Resolve to master something difficult.

Tell the truth:  Every time you see a musician performing—popular music or classical—don’t you wish you could do that, too?

The good news is, you can. All it takes is commitment and effort—and time—maybe 10,000 hours.  Maybe more, maybe less.

Mastering a demanding new skill will take a while.

How much progress can you make on any resolution in a single day?  Almost none.

How much progress can you make in a year’s worth of serious, daily effort?  You’d be amazed.  The desire for instant results is how all resolutions, including New Year’s resolutions, get abandoned.  But to learn a serious discipline will require your time every day—an hour or more a day of serious, dedicated effort.  I like the idea of working every day, since, if you take no breaks from the work, you won’t have to resist the temptation to extend a break by one day and then another and another.

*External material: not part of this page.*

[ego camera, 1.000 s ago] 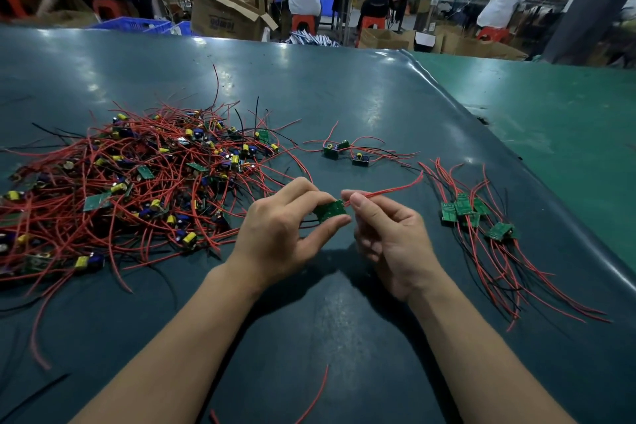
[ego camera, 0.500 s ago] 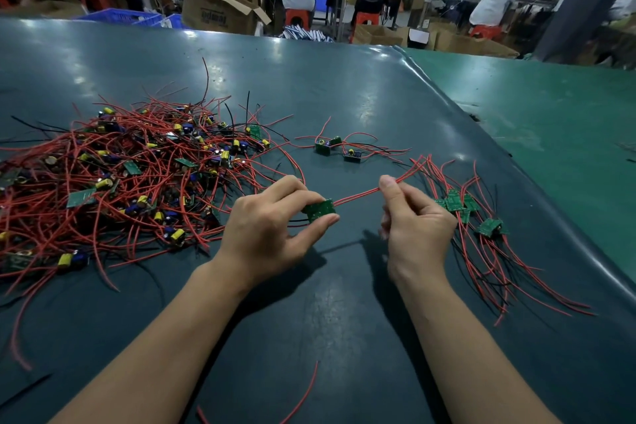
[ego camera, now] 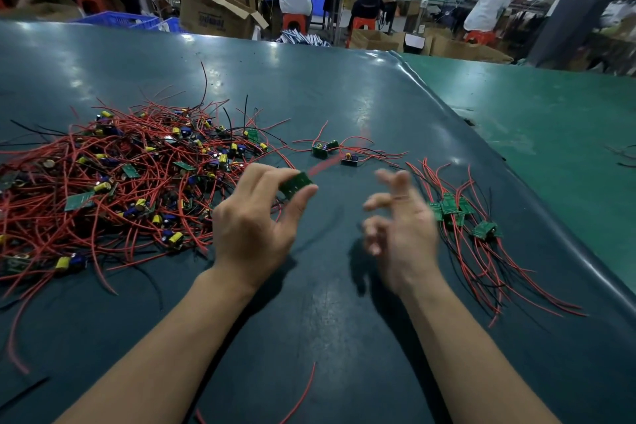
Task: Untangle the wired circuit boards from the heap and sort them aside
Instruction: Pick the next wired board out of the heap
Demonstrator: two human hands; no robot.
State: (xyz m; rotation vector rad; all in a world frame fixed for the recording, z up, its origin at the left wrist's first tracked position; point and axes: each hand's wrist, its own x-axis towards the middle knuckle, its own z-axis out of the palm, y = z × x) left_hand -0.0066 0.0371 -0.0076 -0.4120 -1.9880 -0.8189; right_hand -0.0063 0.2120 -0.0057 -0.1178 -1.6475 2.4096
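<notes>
my counter (ego camera: 344, 337) is a dark teal sheet, glossy under the lights. on its left lies the heap (ego camera: 130, 182) of red-wired boards with yellow and blue parts. two small boards (ego camera: 335, 152) sit apart toward the middle. on the right rests the sorted bunch (ego camera: 461, 217), wires trailing toward me. a loose red wire (ego camera: 303, 396) lies near my edge.

Your two forearms come up from the bottom edge bare, with no sleeve showing on either one as far as the frame reaches. Your left hand (ego camera: 253, 231) wears no glove, ring or watch. Your right hand (ego camera: 401, 234) is ungloved too, though it is smeared with blur, so small details on its fingers cannot be told.
</notes>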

The benefits to be realized by putting the time in mastering something difficult are huge—far beyond anything you might be expecting.  First off, you’ll be better for having improved your mind.  You’ll be a better person, too—more independent, more competent, more whole, better able to focus and persevere, less of a whiner and a complainer.  You’ll be better for the effort.  Not to mention wiser, and more confident.  You’ll be more independent, too, more indomitable.  And you’ll be more admirable—to your spouse, to your children, to your family and friends—and to yourself.

Plus, you’ll learn firsthand how to learn something.  You’ll learn about your own resistances, your own blocks, your own laziness.  You’ll also see for yourself just how important resolve, grit, determination, self-discipline, showing up every day, putting the time in, doing your best, pushing yourself, practicing, studying, really is.  After all, mastery of a truly difficult discipline can ultimately *only* be done alone.  Your teacher can help, and, as always, we stand on the shoulders of giants.  But it’s only your brain, working all alone, that can distinguish educere from educare in Latin.  Because in Latin, we can say, “Educere est educare“—to bring up is to bring out.  To cultivate the mind is to liberate it, to lead it forevermore away from the slavery of ignorance.

So no matter what your pedigree, unless you were very lucky, you were cheated of an education when you were young.  And right now you can begin to amend that deficit.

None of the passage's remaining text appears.